What you need to do
The lines to repeat are those below from the one containing "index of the" down to the one containing "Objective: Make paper", both included; reproduce them exactly and nothing else.

Recorded data

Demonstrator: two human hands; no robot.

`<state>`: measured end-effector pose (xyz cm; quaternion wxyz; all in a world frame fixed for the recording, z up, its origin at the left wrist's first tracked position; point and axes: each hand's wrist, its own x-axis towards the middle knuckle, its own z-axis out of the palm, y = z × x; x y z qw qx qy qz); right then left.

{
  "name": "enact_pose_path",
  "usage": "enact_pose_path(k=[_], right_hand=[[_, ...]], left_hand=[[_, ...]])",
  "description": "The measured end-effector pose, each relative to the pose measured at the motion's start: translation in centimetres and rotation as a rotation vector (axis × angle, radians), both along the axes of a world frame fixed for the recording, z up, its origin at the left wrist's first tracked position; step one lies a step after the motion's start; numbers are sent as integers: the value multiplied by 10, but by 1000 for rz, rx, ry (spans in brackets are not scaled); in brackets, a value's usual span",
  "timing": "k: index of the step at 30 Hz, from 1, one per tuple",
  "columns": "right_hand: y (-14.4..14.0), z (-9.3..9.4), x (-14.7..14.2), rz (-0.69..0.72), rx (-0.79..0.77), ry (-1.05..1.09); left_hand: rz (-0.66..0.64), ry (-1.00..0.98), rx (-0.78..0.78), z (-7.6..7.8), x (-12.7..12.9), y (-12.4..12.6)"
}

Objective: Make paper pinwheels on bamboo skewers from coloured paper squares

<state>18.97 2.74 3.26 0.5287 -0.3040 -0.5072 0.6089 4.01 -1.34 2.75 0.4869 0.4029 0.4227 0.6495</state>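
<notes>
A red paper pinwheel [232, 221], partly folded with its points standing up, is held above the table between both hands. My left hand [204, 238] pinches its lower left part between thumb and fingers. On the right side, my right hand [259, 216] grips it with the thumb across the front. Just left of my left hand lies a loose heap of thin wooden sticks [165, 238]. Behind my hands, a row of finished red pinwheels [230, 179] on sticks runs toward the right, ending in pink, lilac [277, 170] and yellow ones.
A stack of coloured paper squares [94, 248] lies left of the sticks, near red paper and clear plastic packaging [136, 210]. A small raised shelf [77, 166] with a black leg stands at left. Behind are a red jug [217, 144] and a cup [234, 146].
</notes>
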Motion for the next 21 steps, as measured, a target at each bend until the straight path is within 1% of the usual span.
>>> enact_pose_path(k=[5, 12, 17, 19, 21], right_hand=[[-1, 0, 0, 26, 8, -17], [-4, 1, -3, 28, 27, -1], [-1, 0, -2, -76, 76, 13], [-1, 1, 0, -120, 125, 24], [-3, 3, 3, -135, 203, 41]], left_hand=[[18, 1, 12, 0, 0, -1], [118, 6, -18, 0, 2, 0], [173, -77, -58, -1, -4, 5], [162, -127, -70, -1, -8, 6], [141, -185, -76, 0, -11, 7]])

Response below
  "timing": "k: index of the step at 30 Hz, from 1, one per tuple",
  "columns": "right_hand: y (-14.4..14.0), z (-9.3..9.4), x (-14.7..14.2), rz (-0.69..0.72), rx (-0.79..0.77), ry (-1.05..1.09); left_hand: rz (-0.66..0.64), ry (-1.00..0.98), rx (-0.78..0.78), z (-7.6..7.8), x (-12.7..12.9), y (-12.4..12.6)"
}

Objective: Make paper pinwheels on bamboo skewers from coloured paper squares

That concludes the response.